Private-to-Private and Private-to-Government Sharing — Consider, the laws that are often said to limit the ability of the private sector to cooperate with the government or amongst itself. Two portions of the Electronic Communications Privacy Act (ECPA),[19] Title I relating to wiretapping (sometimes spoken of as an amendment to the Wiretap Act)[20] and, Title II, relating to the privacy of electronic communications (often called the Stored Communications Act (SCA)),[21] are of facial applicability. These laws were created to protect privacy and to impose checks and balances on law enforcement access to private citizens’ communications. As such they serve important public policy goals.

But it is equally true that the laws are of old vintage. Passed initially in 1986, they were largely drafted to address issues relating to the telephone network, and, it is fair to say, have yet to be fully modernized to come to grips with today’s Internet-based communications technologies. Some internet service providers argue that ambiguous nature of the laws and their applicability prevent them from acting to protect the customers and their networks by making it legally uncertain whether or not they can use certain communications information to protect consumers and/or share certain information voluntarily with the government for purposes of cybersecurity.

Accordingly, they argue, some changes are necessary in law to clearly authorize cooperative cyber activities. The SCA, for example, generally prohibits an electronic communications provider or a remote computing services provider from disclosing the contents of electronic communications or information about a customer who subscribes to its services, absent appropriate legal process.

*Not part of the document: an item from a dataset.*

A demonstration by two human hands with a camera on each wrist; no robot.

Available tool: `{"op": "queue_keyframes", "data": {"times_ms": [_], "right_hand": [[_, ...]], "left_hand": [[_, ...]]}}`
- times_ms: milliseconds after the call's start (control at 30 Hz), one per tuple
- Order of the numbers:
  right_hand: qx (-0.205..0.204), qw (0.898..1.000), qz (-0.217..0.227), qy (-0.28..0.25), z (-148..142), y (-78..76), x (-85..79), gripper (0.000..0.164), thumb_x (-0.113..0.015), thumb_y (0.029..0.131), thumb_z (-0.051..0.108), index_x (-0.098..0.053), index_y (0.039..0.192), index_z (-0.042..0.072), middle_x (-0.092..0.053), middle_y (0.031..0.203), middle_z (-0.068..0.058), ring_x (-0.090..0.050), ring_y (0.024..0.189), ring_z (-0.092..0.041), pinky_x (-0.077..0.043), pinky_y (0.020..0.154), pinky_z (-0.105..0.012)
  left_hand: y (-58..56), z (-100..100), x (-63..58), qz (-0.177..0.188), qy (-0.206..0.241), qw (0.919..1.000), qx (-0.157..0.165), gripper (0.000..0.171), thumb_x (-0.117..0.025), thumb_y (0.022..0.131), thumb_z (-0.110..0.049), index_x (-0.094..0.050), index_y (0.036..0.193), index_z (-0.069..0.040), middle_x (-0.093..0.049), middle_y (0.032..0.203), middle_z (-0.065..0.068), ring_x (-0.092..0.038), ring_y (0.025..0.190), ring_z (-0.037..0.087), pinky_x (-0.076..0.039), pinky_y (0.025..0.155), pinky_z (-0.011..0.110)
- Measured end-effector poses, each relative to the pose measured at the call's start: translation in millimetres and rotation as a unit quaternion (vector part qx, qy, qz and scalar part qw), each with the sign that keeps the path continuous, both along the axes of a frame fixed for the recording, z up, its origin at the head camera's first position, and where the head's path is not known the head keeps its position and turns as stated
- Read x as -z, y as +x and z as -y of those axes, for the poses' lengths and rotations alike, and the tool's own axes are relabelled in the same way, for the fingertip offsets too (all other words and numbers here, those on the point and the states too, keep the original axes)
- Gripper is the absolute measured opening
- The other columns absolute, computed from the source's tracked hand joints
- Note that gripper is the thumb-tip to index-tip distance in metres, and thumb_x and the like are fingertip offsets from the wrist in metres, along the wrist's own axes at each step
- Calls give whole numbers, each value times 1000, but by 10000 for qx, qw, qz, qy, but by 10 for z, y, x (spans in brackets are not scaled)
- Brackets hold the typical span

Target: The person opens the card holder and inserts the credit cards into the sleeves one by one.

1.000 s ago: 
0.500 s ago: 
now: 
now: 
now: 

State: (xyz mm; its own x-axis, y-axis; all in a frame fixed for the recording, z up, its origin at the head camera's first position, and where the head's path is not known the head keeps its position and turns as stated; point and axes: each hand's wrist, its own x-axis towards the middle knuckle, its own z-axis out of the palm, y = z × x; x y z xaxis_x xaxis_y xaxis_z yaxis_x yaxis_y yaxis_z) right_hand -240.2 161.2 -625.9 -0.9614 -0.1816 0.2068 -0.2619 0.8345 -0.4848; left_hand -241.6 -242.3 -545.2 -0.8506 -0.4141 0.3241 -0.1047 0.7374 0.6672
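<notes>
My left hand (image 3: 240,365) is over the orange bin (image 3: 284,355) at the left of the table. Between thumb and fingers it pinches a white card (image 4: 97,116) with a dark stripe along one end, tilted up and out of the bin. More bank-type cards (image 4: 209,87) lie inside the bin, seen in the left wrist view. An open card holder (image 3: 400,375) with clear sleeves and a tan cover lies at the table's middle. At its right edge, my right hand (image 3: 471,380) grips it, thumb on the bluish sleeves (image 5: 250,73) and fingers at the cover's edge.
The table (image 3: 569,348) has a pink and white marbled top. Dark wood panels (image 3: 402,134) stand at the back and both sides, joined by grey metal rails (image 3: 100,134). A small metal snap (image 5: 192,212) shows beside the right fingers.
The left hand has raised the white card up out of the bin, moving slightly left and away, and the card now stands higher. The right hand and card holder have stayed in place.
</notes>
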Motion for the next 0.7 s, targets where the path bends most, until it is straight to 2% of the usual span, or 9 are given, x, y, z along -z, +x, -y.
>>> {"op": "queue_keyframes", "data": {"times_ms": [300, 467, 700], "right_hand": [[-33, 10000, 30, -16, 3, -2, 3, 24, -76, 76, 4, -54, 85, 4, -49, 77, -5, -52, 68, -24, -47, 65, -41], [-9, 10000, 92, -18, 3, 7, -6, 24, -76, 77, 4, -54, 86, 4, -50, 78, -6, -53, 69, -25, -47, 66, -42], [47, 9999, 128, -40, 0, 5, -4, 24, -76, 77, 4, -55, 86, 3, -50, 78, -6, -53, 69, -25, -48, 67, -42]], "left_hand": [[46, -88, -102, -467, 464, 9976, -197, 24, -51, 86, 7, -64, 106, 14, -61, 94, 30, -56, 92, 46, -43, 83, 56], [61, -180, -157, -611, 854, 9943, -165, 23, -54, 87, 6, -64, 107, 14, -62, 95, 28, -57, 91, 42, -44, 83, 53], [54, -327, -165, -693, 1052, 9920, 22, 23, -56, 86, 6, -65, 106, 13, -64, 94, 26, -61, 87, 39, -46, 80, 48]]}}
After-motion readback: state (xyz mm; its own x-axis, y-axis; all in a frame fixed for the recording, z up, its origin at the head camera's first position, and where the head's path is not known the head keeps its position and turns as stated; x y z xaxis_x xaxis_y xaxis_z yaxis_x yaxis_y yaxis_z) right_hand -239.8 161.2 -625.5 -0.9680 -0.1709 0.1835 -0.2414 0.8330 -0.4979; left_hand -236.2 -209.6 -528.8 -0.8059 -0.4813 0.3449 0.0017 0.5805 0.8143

Likewise the Wiretap Act prohibits the interception of communications in transit, except according legal authorization. The general prohibitions are said to inhibit information sharing of cyber related threat information.

The arguments for ambiguity are, however, somewhat overstated. Both laws have exceptions reasonably related to the protection of service provider networks. The SCA permits information to be divulged “as may be necessarily incident to . . . the protection of the rights or property of the provider of that service.”[22] The phrase has rarely been interpreted (and indeed the one notable case interpreting it involved Apple’s argument that it authorized compliance with a civil subpoena, since to fail to do so would cause it to lose money).[23] But there is no reason to suppose that the phrase “protection of property” does not encompass protection of the network that the service provider maintains. To be sure, this requires a slight interpretive leap but it is slight enough that it is difficult to understand the legal hesitancy of network providers on this score.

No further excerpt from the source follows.